Une connectivité qui chute à 5% dans tout le pays

Selon NetBlocks, qui fit part de la nouvelle sur Twitter dans la soirée du samedi 16 novembre 2019, le gouvernement iranien avait procédé à douze heures de déconnexions progressives du réseau et est actuellement au milieu d’un arrêt quasi-total de l’Internet national. Dans son tweet, l’organisme à but non lucratif affirme que les données de réseau en temps réel montrent qu’il n’y avait qu’une connectivité de 7%, qui avait chuté à 5% le dimanche soir. Les principaux opérateurs de téléphonie mobile comme MCI, Rightel et Irancell étaient également hors ligne.

Toutefois, comme on pouvait s’y attendre, les membres du gouvernement continuaient à pouvoir utiliser Internet et, en particulier, les réseaux sociaux. L’ayatollah Ali Khamenei a, par exemple, publié un tweet le vendredi 15 novembre 2019 affirmant que le gouvernement est « avec le peuple et pour l’indépendance de la #Palestine ». Ce guide suprême de la Révolution islamique a également assuré ne pas être antisémite et a affirmé que « les Juifs vivent en toute sécurité » en Iran.

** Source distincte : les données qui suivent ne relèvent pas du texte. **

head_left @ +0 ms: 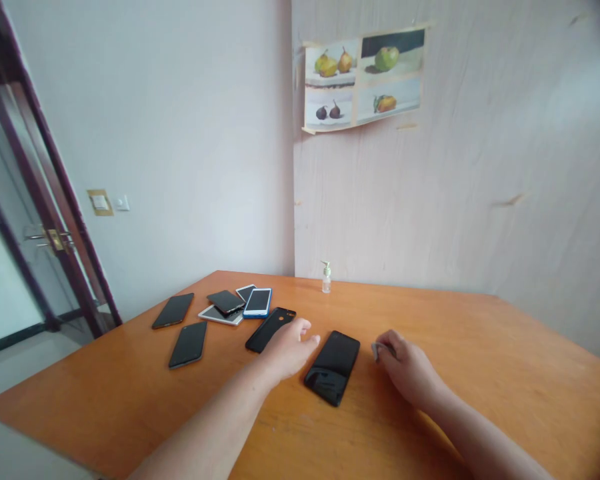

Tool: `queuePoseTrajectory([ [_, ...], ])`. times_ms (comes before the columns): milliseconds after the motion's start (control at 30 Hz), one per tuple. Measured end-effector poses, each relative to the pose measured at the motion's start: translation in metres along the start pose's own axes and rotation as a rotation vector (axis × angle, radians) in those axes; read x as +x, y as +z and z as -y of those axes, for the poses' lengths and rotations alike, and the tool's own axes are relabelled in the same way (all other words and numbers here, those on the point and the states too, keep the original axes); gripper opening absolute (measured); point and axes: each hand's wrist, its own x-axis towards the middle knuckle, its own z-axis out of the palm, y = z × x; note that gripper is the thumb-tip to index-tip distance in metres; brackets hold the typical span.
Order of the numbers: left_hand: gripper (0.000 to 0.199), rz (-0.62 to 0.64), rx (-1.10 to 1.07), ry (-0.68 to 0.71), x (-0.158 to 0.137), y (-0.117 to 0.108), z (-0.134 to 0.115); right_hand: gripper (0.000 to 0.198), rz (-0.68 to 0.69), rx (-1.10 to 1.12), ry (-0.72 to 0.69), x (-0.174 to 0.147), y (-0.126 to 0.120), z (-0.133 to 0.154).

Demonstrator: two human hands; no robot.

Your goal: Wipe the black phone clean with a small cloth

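Observation:
A black phone (333, 367) lies flat on the wooden table between my two hands, its glossy face reflecting light. My left hand (291, 347) is just left of it, thumb and fingers apart and nothing held. Partly under that hand in this view is a black phone case (269, 331) with a round hole; whether they touch I cannot tell. To the phone's right, my right hand (403, 363) is closed around a small grey cloth-like piece (375, 351), of which only an edge shows between the fingers.
Two dark phones (173, 311) (188, 345) lie on the left of the table (360, 440). Behind the case is a pile with a blue-edged phone (257, 303), a dark phone (225, 301) and white devices (223, 315). A clear pump bottle (327, 280) stands near the wall.

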Motion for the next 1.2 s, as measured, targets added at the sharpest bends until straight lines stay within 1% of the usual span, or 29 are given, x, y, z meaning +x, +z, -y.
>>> queuePoseTrajectory([
  [67,0.047,0.031,-0.040,0.016,-0.010,0.007,-0.007,0.016,-0.019,0.033,0.026,0.003,0.002,-0.005],
  [167,0.065,0.059,-0.060,0.053,-0.026,0.013,-0.016,0.018,-0.037,0.094,0.066,0.007,0.004,-0.010],
  [267,0.080,0.073,-0.023,0.110,-0.035,0.014,-0.021,0.018,-0.053,0.134,0.080,0.007,0.003,-0.011],
  [300,0.081,0.077,-0.011,0.130,-0.036,0.013,-0.021,0.018,-0.058,0.142,0.080,0.007,0.002,-0.010],
  [367,0.079,0.083,-0.006,0.154,-0.034,0.012,-0.019,0.018,-0.071,0.148,0.080,0.005,0.002,-0.009],
  [500,0.071,0.054,-0.008,0.155,-0.024,0.014,-0.008,0.019,-0.096,0.137,0.093,0.001,0.003,-0.007],
  [667,0.060,0.016,-0.004,0.152,-0.020,0.021,0.000,0.029,-0.122,0.112,0.137,-0.003,0.007,-0.005],
  [733,0.058,0.007,-0.009,0.154,-0.021,0.024,0.001,0.028,-0.079,0.099,0.144,-0.004,0.004,-0.005],
  [867,0.051,-0.021,-0.035,0.146,-0.021,0.027,0.003,0.025,0.065,0.092,0.160,-0.003,-0.007,-0.009],
  [967,0.042,-0.049,-0.057,0.151,-0.020,0.029,0.006,0.026,0.110,0.109,0.175,0.000,-0.010,-0.010],
  [1100,0.034,-0.093,-0.076,0.162,-0.019,0.031,0.008,0.019,0.035,0.179,0.159,-0.002,-0.001,-0.006],
  [1200,0.031,-0.110,-0.089,0.167,-0.019,0.033,0.008,0.016,0.002,0.295,0.179,-0.005,0.005,0.001],
])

L’Iran, le Pakistan et la Russie semblent avoir adopté ces pratiques antidémocratiques

NetBlocks explique également que la fermeture de l’accès à l’Internet dans le pays est la réponse du gouvernement face à l’intensification des manifestations. Néanmoins, la restriction de l’accès Internet n’est pas un évènement nouveau dans les pays non démocratiques. Cette méthode est généralement utilisée par les pays démocratiques pour contrôler les citoyens et gérer des situations. Précisément, l’Iran semble avoir fermé l’accès à Internet pour empêcher les manifestants de communiquer entre eux et restreindre toute communication avec l’extérieur.

Bien que quelques personnes puissent encore accéder à Internet et aux téléphones portables, leurs communications sont surveillées par le gouvernement. La propagation de cette pratique reste toutefois inquiétante puisque le Pakistan, par exemple, a également coupé l’accès Internet dans certaines régions en raison de manifestations concernant des conflits avec l’Inde et la Russie a même adopté une loi autorisant la fermeture du pays à Internet si le gouvernement le juge nécessaire.

Le gouvernement russe prévoit même d’effectuer une série de tests pour s’assurer de l’efficacité de ces blocages en temps réel.